Chapter 3

CHAPTER THREE

Dean

Pausing at the top of the mogul field, I took in the panoramic view below me.

The Swiss Alps stretched out in every direction, their peaks still crowned with snow. The morning sun caught the ridges and turned them gold, casting long purple shadows across the slopes.

Pine forests climbed the lower elevations, dark green against the white. The air was crisp and thin, sharp in my lungs.

“Tell me that’s not the most breathtaking thing you’ve ever seen,” my friend Alina said beside me.

I chuckled and nodded amiably, because she was just making conversation. No point in telling her this was definitely not the most breathtaking thing I’d seen, despite the fact that it was incredibly beautiful.

That title belonged to something back in Colorado. Someone.

I pushed off, my board hitting the moguls. A sense of calm overtook me. Up here, there was nothing but the mountain, the sky, and the quiet hum of the wind. I could’ve been anyone, just a traveler with no past and no worries about the future.

When we reached the bottom of the slope, I lifted my goggles and unsnapped one boot from the board. Alina did the same. Her tanned face appeared, surrounded by wisps of pale blonde hair.

“Another run?” I asked.

“We could. Unless…” She smiled in a way that probably worked on most guys. Alina rarely left alone at the end of a night of drinking with our fellow resort instructors.

It was also a smile she’d given me plenty of times, to no effect. But it looked like she was giving it one last go.

“Unless you want to call it a day early,” she said in faintly accented English. “Do something else for fun before you leave.”

Fuck. This was awkward.

It had been a great season here at Verbier. But now that it was late spring and the crowds were waning, it was about time to get moving again. Something I’d done pretty much every season since that longer stint I’d spent in Colorado.

I’d learned my lesson. These days, four months in one place was long enough.

“I can’t,” I said apologetically. “Though that’s a very tempting offer.”

Alina shrugged off my rejection. “All winter, I’ve never seen you with anyone. There’s someone else? Maybe back in the States?” She nudged my arm. “Come on. You never talk about yourself.”

Someone else.

How could I explain that there was no one waiting for me, not in the way she meant? No one I could ever be with, anyway.

It was easier just to agree. Easier on Alina’s ego, which probably didn’t need that much help if we were being honest. But also easier on me. I’d never enjoyed confessing my secrets.

“Yes. Someone else.”

“Just a drink then?” she offered. “If you wanna talk about it.” When I hesitated, she added, “Or another run would be lovely too.”

I grinned. “Another run.”

As expected, the snow didn’t hold out long, and by the late afternoon we found ourselves at the preferred watering hole of the seasonal instructors.

We were an international crew. Alina was a local, while Lars was Swedish. Matteo had come from Italy, and Yuki from Japan.

“So where’s everyone headed next?” Lars asked, leaning back in his chair with a beer in hand.

“Got a line on some hotel work in Mykonos for the summer,” Matteo said. “Sunny days, wild nights.”

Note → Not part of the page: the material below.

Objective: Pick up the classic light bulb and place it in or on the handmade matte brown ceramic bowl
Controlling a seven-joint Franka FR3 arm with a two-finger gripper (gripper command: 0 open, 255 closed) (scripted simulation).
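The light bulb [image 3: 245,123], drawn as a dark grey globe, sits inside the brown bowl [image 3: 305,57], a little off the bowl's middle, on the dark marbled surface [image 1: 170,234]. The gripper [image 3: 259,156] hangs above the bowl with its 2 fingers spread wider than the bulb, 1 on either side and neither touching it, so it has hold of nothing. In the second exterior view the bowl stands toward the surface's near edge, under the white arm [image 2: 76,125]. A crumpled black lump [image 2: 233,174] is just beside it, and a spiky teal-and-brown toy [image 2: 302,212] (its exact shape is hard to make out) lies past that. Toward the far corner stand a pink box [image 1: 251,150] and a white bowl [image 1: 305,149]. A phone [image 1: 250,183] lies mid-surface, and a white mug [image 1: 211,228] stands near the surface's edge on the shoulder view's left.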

“I didn’t think your nights could get any wilder,” Yuki joked.

There were backslaps and playful nudges around the table.

They were all grown adults in their twenties and thirties, but acted like teenagers.

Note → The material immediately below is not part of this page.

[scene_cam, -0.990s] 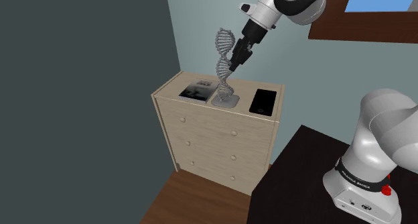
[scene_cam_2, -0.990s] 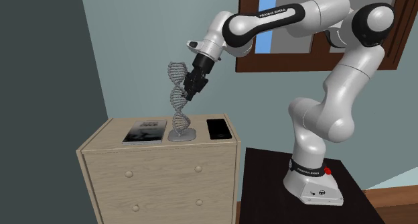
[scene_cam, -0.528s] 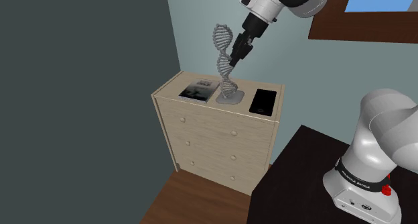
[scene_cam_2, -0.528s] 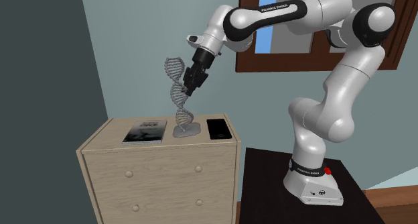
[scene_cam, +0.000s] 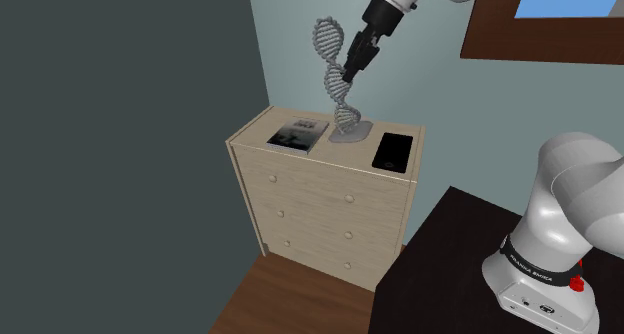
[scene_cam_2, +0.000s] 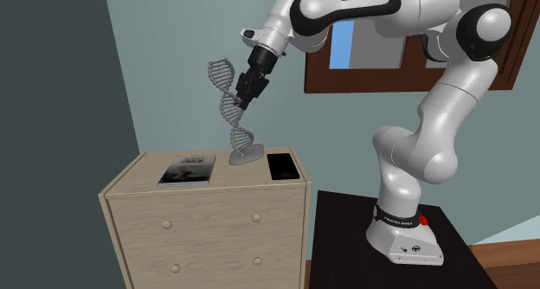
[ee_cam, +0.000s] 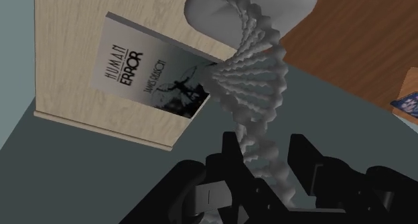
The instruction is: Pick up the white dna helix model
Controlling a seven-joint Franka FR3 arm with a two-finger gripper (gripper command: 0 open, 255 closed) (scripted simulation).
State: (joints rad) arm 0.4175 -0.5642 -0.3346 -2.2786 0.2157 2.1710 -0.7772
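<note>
The grey-white DNA helix model (scene_cam: 333,79) hangs tilted in the air, its round base (scene_cam: 350,133) a little above the light wooden dresser top (scene_cam: 258,133). My black gripper (scene_cam: 352,70) is shut on the helix's middle from the side. In the second exterior view, the gripper (scene_cam_2: 241,95) clasps the helix (scene_cam_2: 227,105) while the base (scene_cam_2: 245,155) hovers over the dresser (scene_cam_2: 138,180). Seen from the wrist, both fingers close on the spiral (ee_cam: 249,78) at the gripper (ee_cam: 266,157).
A book with a dark cover picture (scene_cam: 297,135) lies on the dresser beside the spot under the helix; a flat black phone (scene_cam: 393,151) lies on the other side. The dark stand (scene_cam: 440,272), a wall and a brown window frame (scene_cam: 545,37) are nearby.
The gripper has risen with the helix in it. The base left the dresser top and the model now leans more, drifting slightly toward the phone.
</note>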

I wouldn’t claim to have all my shit together, but sometimes I felt like the boring older brother. At thirty-six, I was set in my ways.

“What about you, Dean?” Yuki asked. “Where are you heading?”

“Don’t know yet.”

Lars guffawed. “But aren’t you taking off tomorrow morning?”

“I guess I’ll decide by then.”

Yuki shook her head, smirking. “So mysterious.” She tipped back her drink, then thunked it on the table. “I think Dean sprang fully formed into the world one day, jumped onto a snowboard, and never looked back.”

I laughed. “That’s pretty much it.”

“I’d say that works well with the ladies,” Lars said, “but you never take advantage there.” He nodded toward Alina, who was dancing with some new face.

“Or with guys,” Matteo added. “Haven’t seen you with any of them either.”

I pushed my hair back from my face. It had grown out almost to my shoulders, and I’d tied it back, but it never wanted to stay in place. “Why are you all so curious about me?”

“We might have a betting pool going,” Lars admitted.

I took another sip of my whiskey, the ice clinking against the glass. “You need to get out more. Promise I’m not very interesting.”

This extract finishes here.